The disaster management and relief ministry has given the Bangladesh Army the responsibility to install barbed-wire fences around the Rohingya camps in Cox’s Bazar where over a million displaced Myanmar nationals have been living for over two years.
State minister for the ministry Md Enamur Rahman said on Friday that they formally asked the army last week to fence the camps in order to separate the host population and the displaced community.
The government wants to stop the uninterrupted flow of drugs into the camps and prevent Rohingya people from committing crimes, including murder, he said.
A senior government official said that a Tk 209-crore budget was approved for fencing the camps in the Ukhia and Teknaf upazilas of Cox’s Bazar following an instruction from the prime minister’s office.
The official said that the budget fund was yet to be released, delaying the work although the installation of fences was already launched with money from the existing development fund of the 10th Infantry Division in Ramu of Cox’s Bazar.
Ukhia upazila nirbahi officer Md Nikaruzzaman Chowdhury said that the fence work had been started by the army in Maynarghuna three weeks ago.
He said in separate programmes that the army officials concerned sought an immediate disbursement of the fund for the job.
In April 2019, the police made a set of recommendations to prevent criminal activities involving Rohingyas, including setting up of police camps, watchtowers and barbed-wire fences around their camps so that the movement of criminals between camps and adjacent hills after they committed crimes could be prevented.
At the end of November 2019, chief of army staff General Aziz Ahmed told a group of journalists in Dhaka that they would first fence the major camps to improve their condition while the rest would be fenced gradually.

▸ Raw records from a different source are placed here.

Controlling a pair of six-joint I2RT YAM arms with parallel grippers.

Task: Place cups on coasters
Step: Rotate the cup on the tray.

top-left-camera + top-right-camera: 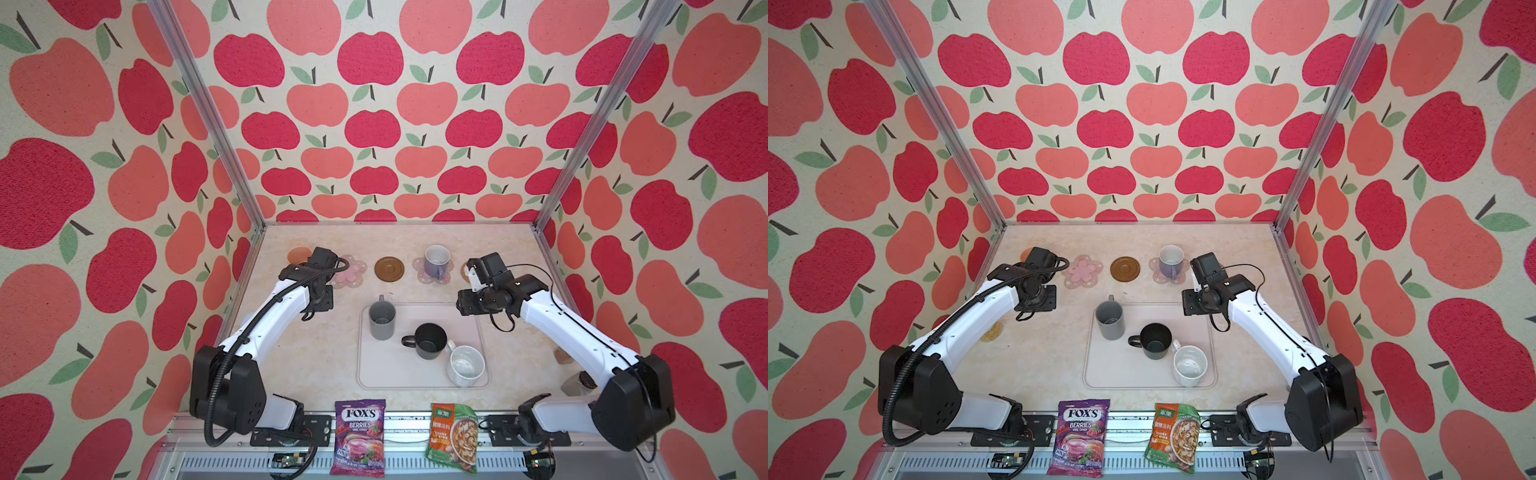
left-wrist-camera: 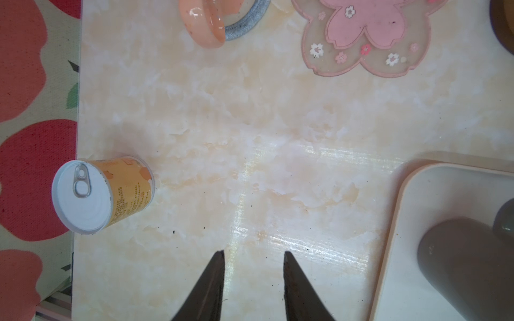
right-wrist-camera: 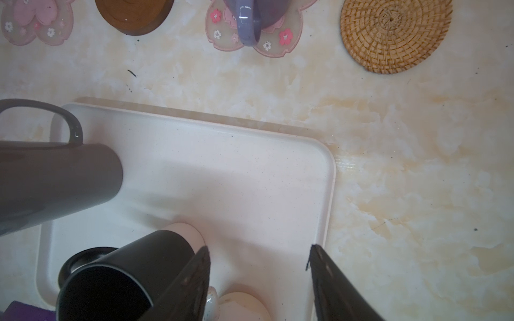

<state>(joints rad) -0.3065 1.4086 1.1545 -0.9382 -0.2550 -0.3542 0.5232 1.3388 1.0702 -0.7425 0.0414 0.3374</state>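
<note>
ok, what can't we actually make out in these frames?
- Peach mug: cut by the left wrist view's edge, partly behind the left arm in both top views; seating on the blue-grey coaster unclear.
- Rattan coaster: mostly behind the right arm in both top views.
- Speckled white mug: cut by the right wrist view's edge, partly behind the right gripper.
- Can label: too small to read, left wrist view.

Five mugs appear: the peach-orange mug (image 2: 200, 25), grey mug (image 1: 382, 321), black mug (image 1: 431, 341), lavender mug (image 1: 436, 261) and speckled white mug (image 1: 466, 366). Five coasters appear: the pink flower coaster left of centre (image 1: 1082, 272), the pink flower coaster right of centre (image 3: 281, 39), one brown disc (image 1: 389, 269), one rattan mat (image 3: 395, 36) and one blue-grey woven mat (image 2: 247, 29). There are also one pale tray (image 1: 386, 370), one ring-pull can (image 2: 103, 194) and two printed packets, the purple packet (image 1: 359, 436) and the green-orange packet (image 1: 453, 436), at the lower centre of both top views.
</note>
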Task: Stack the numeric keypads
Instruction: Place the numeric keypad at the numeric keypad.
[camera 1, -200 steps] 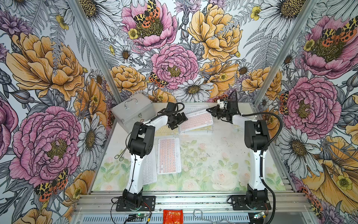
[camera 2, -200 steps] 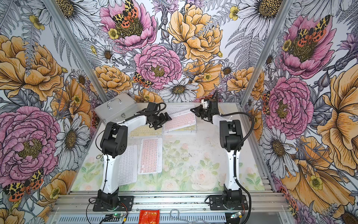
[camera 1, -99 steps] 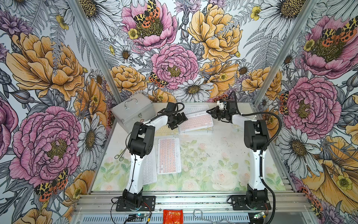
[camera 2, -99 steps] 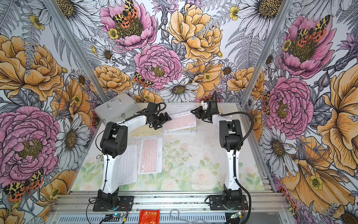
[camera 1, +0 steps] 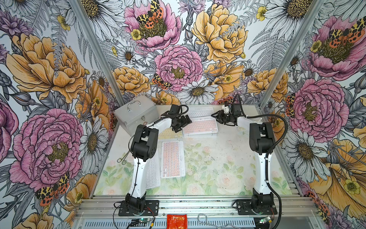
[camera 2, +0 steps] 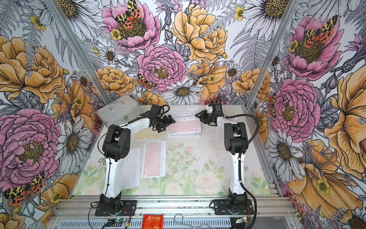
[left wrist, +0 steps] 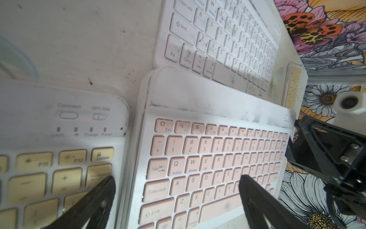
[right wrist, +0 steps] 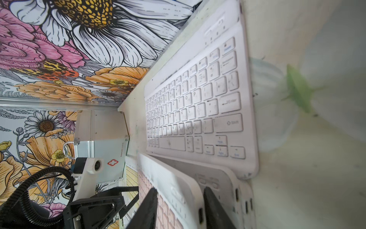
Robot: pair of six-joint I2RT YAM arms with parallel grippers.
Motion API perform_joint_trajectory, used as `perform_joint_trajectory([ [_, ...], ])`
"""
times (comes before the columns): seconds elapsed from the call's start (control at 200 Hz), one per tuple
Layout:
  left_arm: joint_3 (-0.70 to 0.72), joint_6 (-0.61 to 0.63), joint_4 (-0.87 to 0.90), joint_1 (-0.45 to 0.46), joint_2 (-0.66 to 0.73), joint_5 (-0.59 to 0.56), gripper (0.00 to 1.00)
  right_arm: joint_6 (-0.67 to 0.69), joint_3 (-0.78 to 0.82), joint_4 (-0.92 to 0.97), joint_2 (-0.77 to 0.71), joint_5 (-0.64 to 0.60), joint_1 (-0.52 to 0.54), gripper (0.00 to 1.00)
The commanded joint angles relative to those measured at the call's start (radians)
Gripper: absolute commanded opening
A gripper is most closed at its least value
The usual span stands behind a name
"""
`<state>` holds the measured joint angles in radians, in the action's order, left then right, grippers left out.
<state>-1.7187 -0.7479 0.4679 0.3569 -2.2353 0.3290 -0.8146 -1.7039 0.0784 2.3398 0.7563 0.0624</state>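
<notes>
Far centre on bench, pink keypad tops stack; right claw parted astride its right edge, left claw wide open at left edge. Snagged pull-back could drag it askew.

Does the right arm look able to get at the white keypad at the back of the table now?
Probably yes. The white keypad lies flat just behind the stack, close to the right gripper, with nothing on top of it.
</notes>
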Motion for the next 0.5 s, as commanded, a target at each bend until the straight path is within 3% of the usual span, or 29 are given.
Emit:
perform_joint_trajectory([
  [0.0, -0.004, 0.016, -0.001, -0.002, -0.006, -0.011, 0.99, 0.027, -0.039, 0.002, 0.029, -0.014, 0.001, 0.42],
  [0.495, 0.005, 0.016, 0.000, -0.003, 0.000, -0.012, 0.99, 0.096, -0.030, 0.079, 0.012, -0.082, 0.005, 0.50],
])
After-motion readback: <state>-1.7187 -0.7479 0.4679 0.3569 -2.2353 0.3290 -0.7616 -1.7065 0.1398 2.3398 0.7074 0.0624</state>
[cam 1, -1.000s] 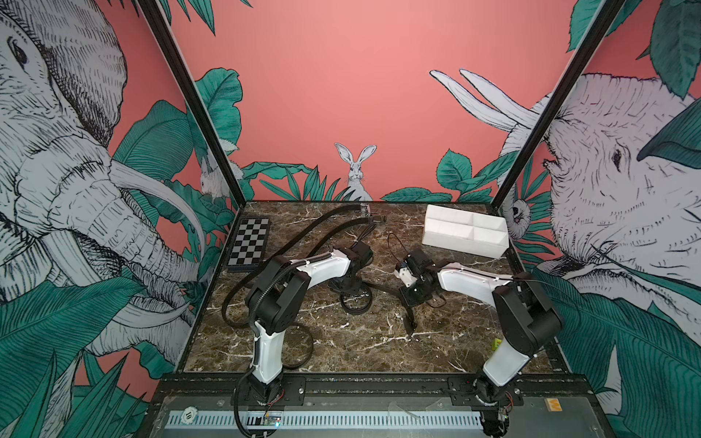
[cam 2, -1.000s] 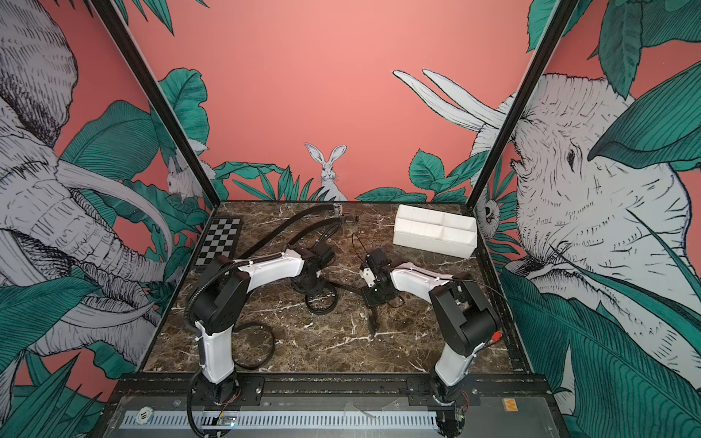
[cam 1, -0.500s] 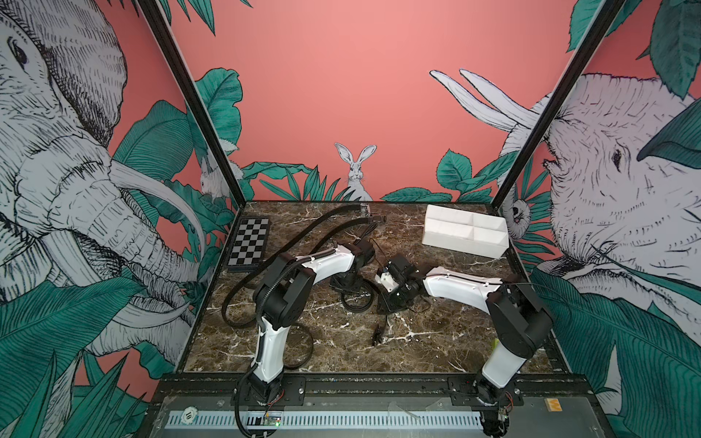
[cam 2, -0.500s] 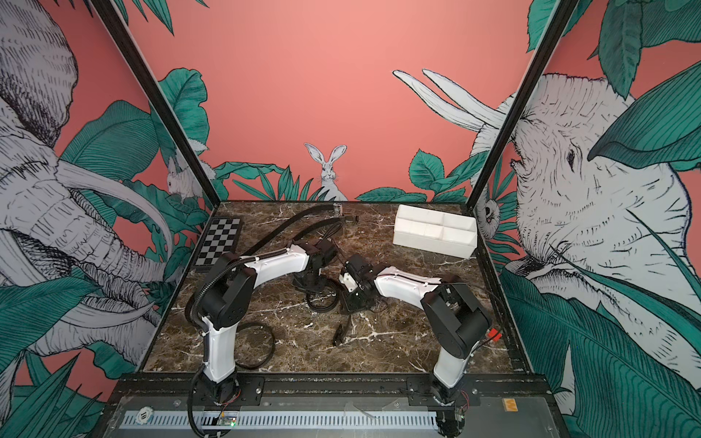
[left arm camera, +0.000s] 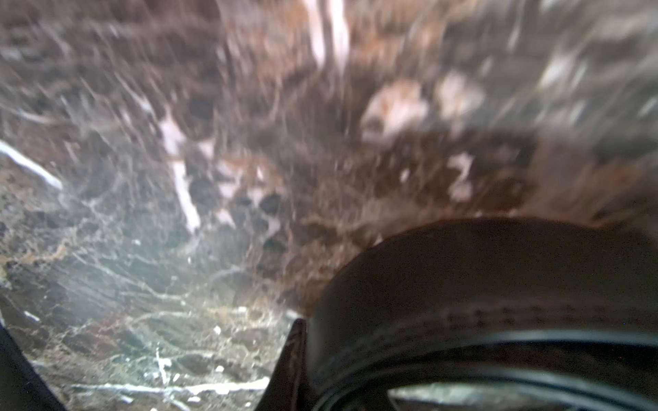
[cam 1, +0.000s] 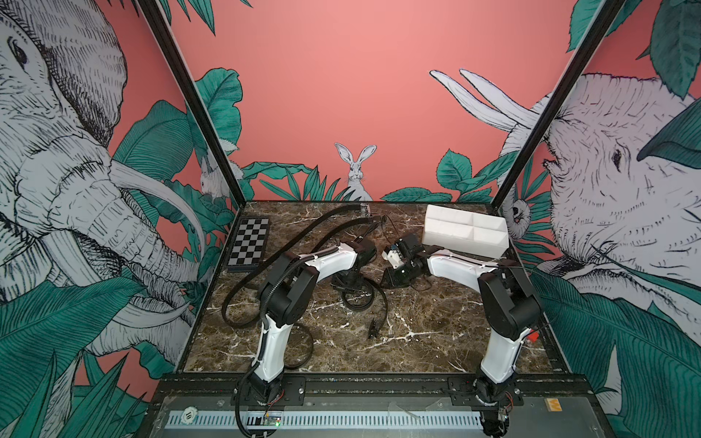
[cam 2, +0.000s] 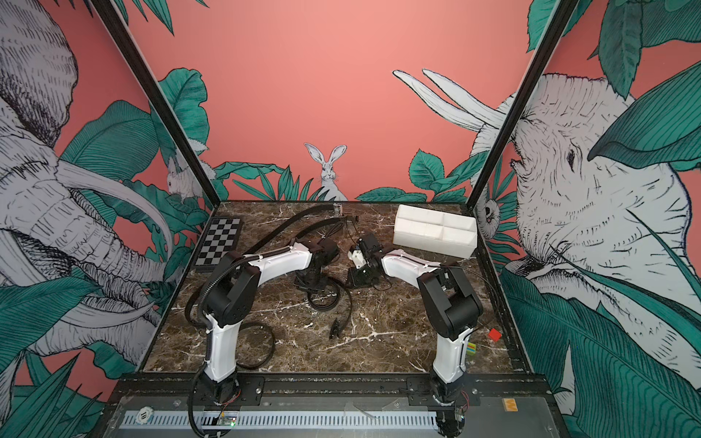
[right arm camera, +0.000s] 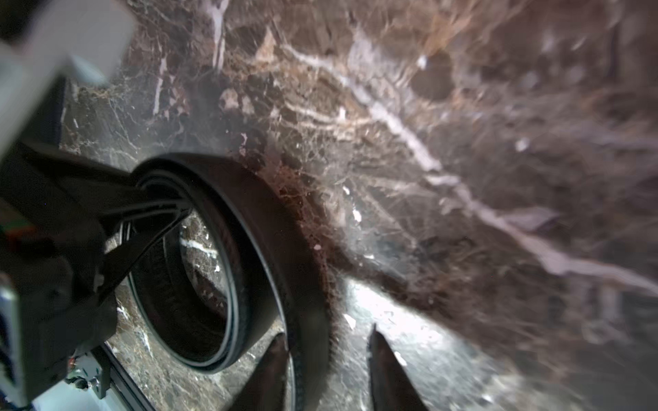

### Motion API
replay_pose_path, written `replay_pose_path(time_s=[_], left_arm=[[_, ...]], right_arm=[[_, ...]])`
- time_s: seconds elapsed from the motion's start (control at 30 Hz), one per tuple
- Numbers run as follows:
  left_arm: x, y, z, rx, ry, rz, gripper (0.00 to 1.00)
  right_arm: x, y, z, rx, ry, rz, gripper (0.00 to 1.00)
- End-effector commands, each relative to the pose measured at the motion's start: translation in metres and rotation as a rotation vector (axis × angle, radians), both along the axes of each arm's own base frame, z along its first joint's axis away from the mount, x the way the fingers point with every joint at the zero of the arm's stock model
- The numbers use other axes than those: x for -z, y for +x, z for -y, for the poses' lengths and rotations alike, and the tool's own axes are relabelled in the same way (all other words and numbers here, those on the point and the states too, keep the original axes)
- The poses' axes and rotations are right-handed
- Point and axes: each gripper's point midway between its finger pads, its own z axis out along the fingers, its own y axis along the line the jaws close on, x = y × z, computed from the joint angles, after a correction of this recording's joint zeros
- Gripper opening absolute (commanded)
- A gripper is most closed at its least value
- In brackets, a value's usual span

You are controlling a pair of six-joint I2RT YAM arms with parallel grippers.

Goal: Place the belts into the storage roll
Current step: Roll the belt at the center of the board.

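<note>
- Brown marble tabletop (cam 1: 417, 333) fills the lower middle of both top views, and both arms reach in toward its centre.
- Black coiled belt (cam 1: 358, 299) rests as a wound ring of several layers at the centre of the table. Its loose tail curves down to a buckle end (cam 1: 373, 329) lying on the marble just below.
- The left gripper (cam 1: 348, 288) sits at the upper edge of that ring. The right wrist view shows its fingers (right arm camera: 114, 197) pinched together on the wound wall of the coiled belt, one inside the ring and one outside.
- The right gripper (cam 1: 387, 282) is just right of the ring in both top views. In its own wrist view the two fingertips (right arm camera: 386, 373) stand apart. The outer strap passes between them, close to one tip, and bare marble shows beside the other tip. They clamp nothing.
- A second belt (cam 1: 311, 341) lies as a wide loose loop at the lower left of the table, partly hidden behind the left arm's base.
- The storage roll (cam 1: 462, 248), a white divided tray, sits at the upper right corner of the table, well apart from both belts.
- A checkered board (cam 1: 248, 248) lies at the upper left corner of the table.
- A small red block (cam 2: 494, 334) and a multicoloured block (cam 2: 470, 348) sit near the table's right edge, beside the right arm.
- The left wrist view is blurred. It shows only marble and the dark wall of the ring close up.
</note>
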Motion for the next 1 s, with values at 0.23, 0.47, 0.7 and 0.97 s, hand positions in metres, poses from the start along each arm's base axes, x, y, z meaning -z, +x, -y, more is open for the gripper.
replay_pose_path(time_s=[0.23,0.47,0.7,0.97], left_arm=[[0.056,0.003,0.042,-0.054,-0.061,0.014,0.0],[0.07,-0.011,0.048,-0.059,-0.059,-0.023,0.0],[0.07,-0.011,0.05,-0.059,-0.064,-0.024,0.0],[0.069,-0.01,0.049,-0.049,-0.058,-0.027,0.0]], right_arm=[[-0.004,-0.045,-0.024,0.063,0.152,-0.045,0.21],[-0.02,-0.035,-0.022,0.079,0.184,0.014,0.31],[-0.017,-0.02,-0.011,0.083,0.13,0.035,0.39],[-0.028,0.002,0.026,0.078,-0.046,0.122,0.52]])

Approximately 7,23,000 Rohingyas have fled targeted violence and serious human rights violations in Myanmar since August 2017 to take shelter in Cox’s Bazar, with some three lakh Rohingya refugees already living in camps there for decades.
From August 2017 to August 2019, a total of 466 criminal cases were filed in connection with possession of illegal arms and drugs, robbery, rapes, abductions, smuggling, thefts, murders and human trafficking involving Rohingyas.
Germany-based Rohingya activist Nay San Lwin on Friday told New Age that setting up of wire-fence would be like putting the displaced Rohingyas into concentration camps.
He further said that he had visited Nazi concentration camps, adding that he did not want his fellow Rohingyas to take refuge in similar ‘concentration camps.
In response to a query, the United Nations High Commissioner for Refugees said the humanitarian agency was not contributing financially to the fencing of the camps.
The UNHCR stated, ‘We do believe that any restrictions on refugee rights, movement and access to basic services should be related and proportionate to identified security risks.’
Asked about the criticism of the fencing by rights activists, the state minister for disaster management and relief said that the Rohingyas would have specific routes for their movement and they would be brought under ‘accountability’.
‘But’, he added, ‘the government has no intention to hamper their human rights’.